With both ends included, repeat exactly the lines of the entries below from the one containing "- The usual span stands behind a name" down to the one containing "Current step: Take", and no others.

━━ SUPPLIED DATA ━━

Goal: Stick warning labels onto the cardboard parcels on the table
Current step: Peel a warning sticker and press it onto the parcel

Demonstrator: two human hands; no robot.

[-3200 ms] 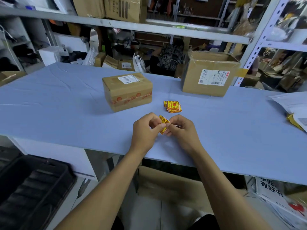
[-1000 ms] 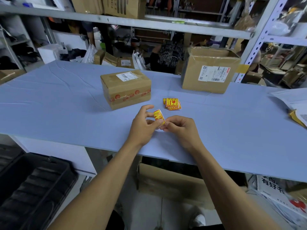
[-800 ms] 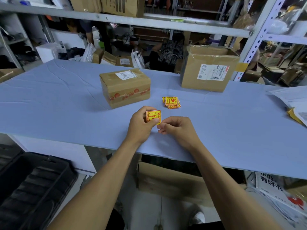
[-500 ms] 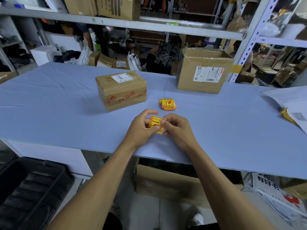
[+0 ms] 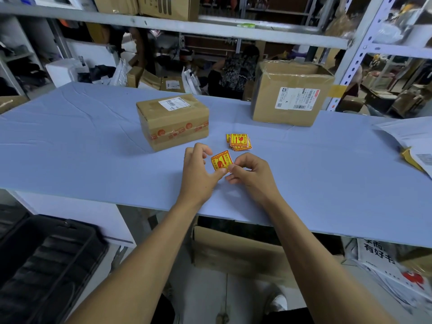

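Observation:
A yellow and red warning label (image 5: 221, 160) is pinched at its lower edge between my left hand (image 5: 198, 171) and my right hand (image 5: 251, 175), just above the blue table (image 5: 81, 141). Its printed face is turned toward me. A small stack of the same labels (image 5: 238, 141) lies on the table just beyond my hands. A small taped cardboard parcel (image 5: 173, 123) stands behind my left hand. A larger cardboard parcel (image 5: 289, 93) with a white shipping label stands at the back right.
White papers and a yellow envelope (image 5: 413, 146) lie at the table's right edge. Metal shelving (image 5: 177, 25) with boxes runs behind the table. A black crate (image 5: 42, 260) sits on the floor at left, and a flat cardboard box (image 5: 233, 251) lies under the table.
The label has been turned in my fingers from edge-on to face-on and rotated. Both hands stayed close together over the table's near part.

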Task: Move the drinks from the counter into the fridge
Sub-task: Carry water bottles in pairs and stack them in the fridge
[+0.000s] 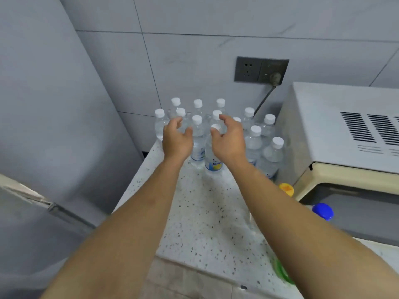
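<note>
Head view. A cluster of clear water bottles (254, 143) stands at the back of the speckled counter (207, 212), against the tiled wall (194, 50), between the fridge (54, 104) on the left and the microwave (345, 126) on the right. Every bottle is upright, long axis vertical, white cap pointing up. Both bare forearms reach forward over the counter to the front of the cluster. The left hand (176, 140) has its fingers spread and loosely curved, thumb apart, held over the bottles at front left; it grips nothing, and contact cannot be told. The right hand (230, 140) is likewise spread, its fingers curved above the nearest bottle (212, 156), its thumb just beside that bottle's cap; no grip is closed. A yellow cap (286, 189) and a blue cap (323, 211) lie near the microwave front. A wall socket (261, 70) with a plug sits above the bottles.
</note>
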The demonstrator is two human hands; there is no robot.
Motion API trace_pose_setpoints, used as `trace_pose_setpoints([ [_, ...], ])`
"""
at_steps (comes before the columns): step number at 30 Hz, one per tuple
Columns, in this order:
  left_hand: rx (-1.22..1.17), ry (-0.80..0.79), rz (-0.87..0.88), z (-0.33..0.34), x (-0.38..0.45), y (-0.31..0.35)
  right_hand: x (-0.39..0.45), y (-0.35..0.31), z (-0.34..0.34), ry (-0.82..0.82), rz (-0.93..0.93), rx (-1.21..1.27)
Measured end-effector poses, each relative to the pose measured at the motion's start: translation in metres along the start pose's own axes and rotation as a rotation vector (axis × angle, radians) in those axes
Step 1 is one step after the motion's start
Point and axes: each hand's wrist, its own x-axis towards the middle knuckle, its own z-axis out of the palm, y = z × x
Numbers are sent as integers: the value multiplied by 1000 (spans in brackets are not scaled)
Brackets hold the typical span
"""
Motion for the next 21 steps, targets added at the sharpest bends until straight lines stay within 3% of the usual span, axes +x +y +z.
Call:
trace_pose_setpoints([
  [3, 185, -61, 198, 12, 17, 3, 26, 3, 3, -88, -53, -218],
  [7, 438, -274, 388, 21, 33, -1, 38, 10, 7, -248, -53, -414],
  [14, 485, -329, 388, 14, 21, 1, 13, 21, 6, -123, -57, -340],
  [21, 314, -167, 319, -18, -58, -28, -45, 26, -9, -60, -36, -123],
])
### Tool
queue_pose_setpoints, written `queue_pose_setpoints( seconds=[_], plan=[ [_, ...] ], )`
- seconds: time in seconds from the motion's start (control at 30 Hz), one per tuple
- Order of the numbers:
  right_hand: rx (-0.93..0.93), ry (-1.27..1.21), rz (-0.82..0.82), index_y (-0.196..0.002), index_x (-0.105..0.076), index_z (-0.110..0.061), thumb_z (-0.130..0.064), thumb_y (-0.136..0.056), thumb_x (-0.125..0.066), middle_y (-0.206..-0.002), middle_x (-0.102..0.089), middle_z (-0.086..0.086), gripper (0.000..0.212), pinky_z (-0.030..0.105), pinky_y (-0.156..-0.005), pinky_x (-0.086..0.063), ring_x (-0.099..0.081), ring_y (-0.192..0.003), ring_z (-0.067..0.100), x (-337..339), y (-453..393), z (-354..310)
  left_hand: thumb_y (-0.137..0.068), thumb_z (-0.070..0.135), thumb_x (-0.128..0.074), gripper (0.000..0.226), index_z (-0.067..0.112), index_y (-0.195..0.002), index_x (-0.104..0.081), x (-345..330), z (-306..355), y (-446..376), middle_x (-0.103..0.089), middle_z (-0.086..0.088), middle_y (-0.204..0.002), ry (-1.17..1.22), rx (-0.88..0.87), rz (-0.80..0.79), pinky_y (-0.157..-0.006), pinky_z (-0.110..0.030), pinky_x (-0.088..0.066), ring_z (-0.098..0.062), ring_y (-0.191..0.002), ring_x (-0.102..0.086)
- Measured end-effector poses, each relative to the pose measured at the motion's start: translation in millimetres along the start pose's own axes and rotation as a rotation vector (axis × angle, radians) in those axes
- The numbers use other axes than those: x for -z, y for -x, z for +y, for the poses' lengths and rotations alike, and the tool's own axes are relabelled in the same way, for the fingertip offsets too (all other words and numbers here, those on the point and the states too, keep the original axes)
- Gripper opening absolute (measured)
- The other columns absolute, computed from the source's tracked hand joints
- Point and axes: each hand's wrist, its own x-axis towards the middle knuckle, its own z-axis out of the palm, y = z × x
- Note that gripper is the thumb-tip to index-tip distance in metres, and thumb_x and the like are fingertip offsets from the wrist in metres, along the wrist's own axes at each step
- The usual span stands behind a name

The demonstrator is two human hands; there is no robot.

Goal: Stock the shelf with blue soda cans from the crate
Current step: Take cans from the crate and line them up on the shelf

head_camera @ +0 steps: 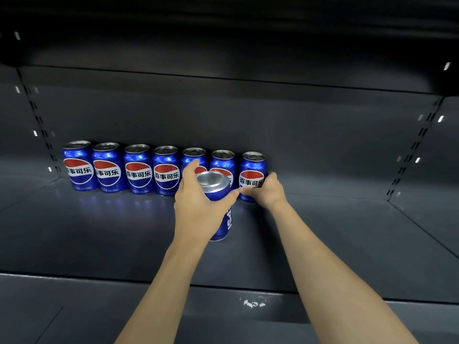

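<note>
Left hand (198,207) gripped a blue can (218,207), tilted above the shelf (335,232). Right hand (263,192) clasped the end can (252,170) of the back row. Best keep that label forward, then stand the held can upright beside it.

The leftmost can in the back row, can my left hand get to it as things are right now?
Probably not yet: the left hand grips a can. The shelf before the leftmost can is open, so the path looks free.
</note>
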Motion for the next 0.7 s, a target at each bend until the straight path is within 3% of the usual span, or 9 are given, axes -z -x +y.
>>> queue_pose_setpoints(
  seconds=[0.1,0.2,0.3,0.37,0.47,0.53,0.63,0.7],
  plan=[
    [0.008,0.034,0.067,-0.137,-0.031,-0.002,-0.020,-0.073,-0.082,-0.140,-0.036,0.014,0.084,0.030,-0.095,-0.039,-0.044,-0.125,0.028,3,10,-6,-0.064,0.035,-0.084,0.091,0.025,-0.140,-0.035,2,2,1,-0.049,0.009,-0.131,-0.004,-0.019,0.010,-0.099,-0.034,-0.045,-0.007,-0.113,-0.045],
    [0.034,0.080,0.153,-0.140,-0.025,0.001,-0.020,-0.082,-0.073,-0.143,-0.030,0.017,0.078,0.031,-0.096,-0.038,-0.043,-0.126,0.032,8,25,-8,-0.065,0.035,-0.083,0.087,0.022,-0.139,-0.039,6,1,5,-0.049,0.010,-0.131,-0.001,-0.059,0.023,-0.099,-0.028,-0.043,-0.006,-0.115,-0.046],
    [0.026,0.123,0.160,-0.138,-0.030,0.002,-0.024,-0.088,-0.066,-0.142,-0.032,0.019,0.067,0.030,-0.096,-0.036,-0.042,-0.126,0.032,12,44,-8,-0.065,0.030,-0.084,0.076,0.020,-0.130,-0.045,10,1,15,-0.048,0.021,-0.117,-0.008,-0.212,0.029,-0.089,-0.003,-0.034,0.013,-0.101,-0.042],
    [0.000,0.129,0.132,-0.133,-0.040,0.000,-0.031,-0.091,-0.062,-0.136,-0.044,0.018,0.057,0.031,-0.094,-0.038,-0.046,-0.123,0.031,10,54,-6,-0.065,0.022,-0.085,0.071,0.018,-0.125,-0.047,13,1,21,-0.043,0.026,-0.111,-0.025,-0.333,-0.002,-0.083,0.004,-0.030,0.022,-0.101,-0.039],
    [-0.022,-0.027,0.057,-0.100,-0.061,-0.008,-0.042,-0.092,-0.056,-0.104,-0.065,0.010,0.036,0.028,-0.077,-0.042,-0.058,-0.092,0.022,4,68,-8,-0.062,0.017,-0.087,0.072,0.017,-0.124,-0.048,17,1,30,-0.044,0.022,-0.117,-0.048,-0.495,-0.064,-0.089,0.001,-0.030,0.021,-0.109,-0.036],
    [-0.037,-0.102,-0.026,-0.081,-0.060,-0.011,-0.041,-0.093,-0.053,-0.084,-0.065,0.004,0.033,0.026,-0.069,-0.042,-0.056,-0.080,0.019,3,78,-13,-0.062,0.018,-0.086,0.075,0.026,-0.124,-0.045,17,3,36,-0.044,0.027,-0.120,-0.062,-0.597,-0.124,-0.095,-0.002,-0.030,0.018,-0.116,-0.036],
    [-0.090,-0.382,-0.239,-0.087,-0.058,-0.017,-0.033,-0.100,-0.045,-0.082,-0.059,-0.002,0.024,0.021,-0.064,-0.046,-0.058,-0.084,0.019,6,95,-18,-0.064,0.020,-0.085,0.077,0.019,-0.127,-0.041,18,3,44,-0.042,0.010,-0.130,-0.115,-0.844,-0.164,-0.107,-0.012,-0.027,0.001,-0.127,-0.037],
    [-0.201,-0.704,-0.502,-0.095,-0.064,-0.016,-0.056,-0.088,-0.052,-0.092,-0.067,0.005,0.043,0.027,-0.082,-0.051,-0.063,-0.091,0.021,13,104,-17,-0.070,0.022,-0.081,0.072,0.014,-0.128,-0.041,19,0,47,-0.041,0.001,-0.134,-0.145,-0.982,-0.209,-0.112,-0.023,-0.028,-0.011,-0.132,-0.037]
  ],
)
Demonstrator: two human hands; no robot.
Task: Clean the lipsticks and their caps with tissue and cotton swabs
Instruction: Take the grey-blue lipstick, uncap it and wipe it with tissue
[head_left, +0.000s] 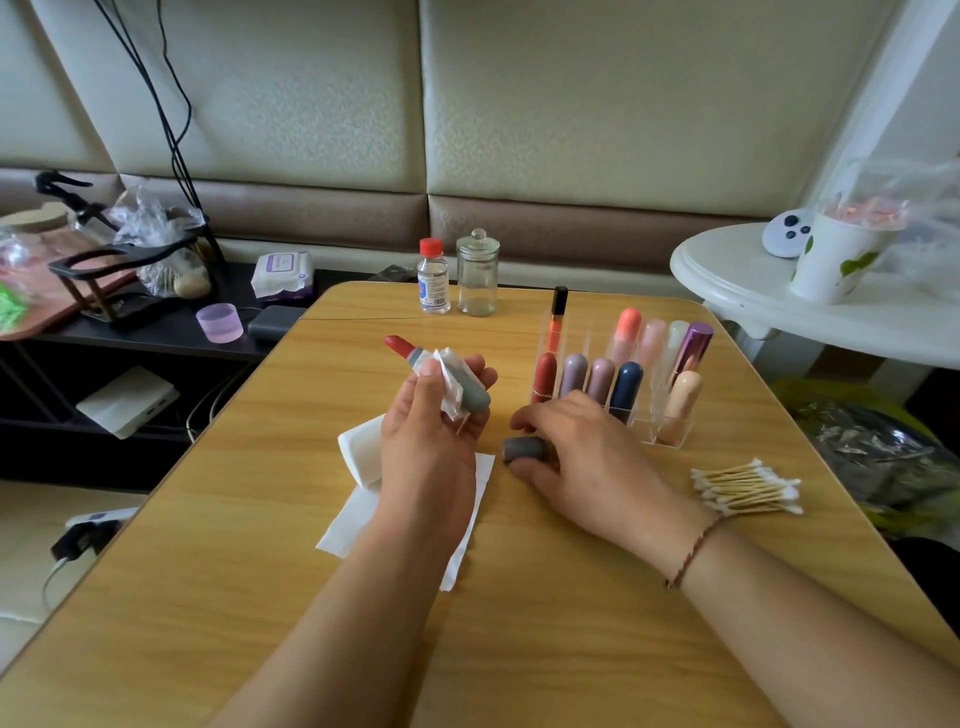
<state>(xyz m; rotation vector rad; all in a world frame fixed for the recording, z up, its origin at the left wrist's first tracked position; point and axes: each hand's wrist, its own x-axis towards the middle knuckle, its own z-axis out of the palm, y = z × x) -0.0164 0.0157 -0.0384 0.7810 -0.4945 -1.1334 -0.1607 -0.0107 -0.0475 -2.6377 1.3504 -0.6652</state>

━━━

### ANSWER SPACE
- The usual span stands behind a name

The demonstrator is two human hands; there is no robot.

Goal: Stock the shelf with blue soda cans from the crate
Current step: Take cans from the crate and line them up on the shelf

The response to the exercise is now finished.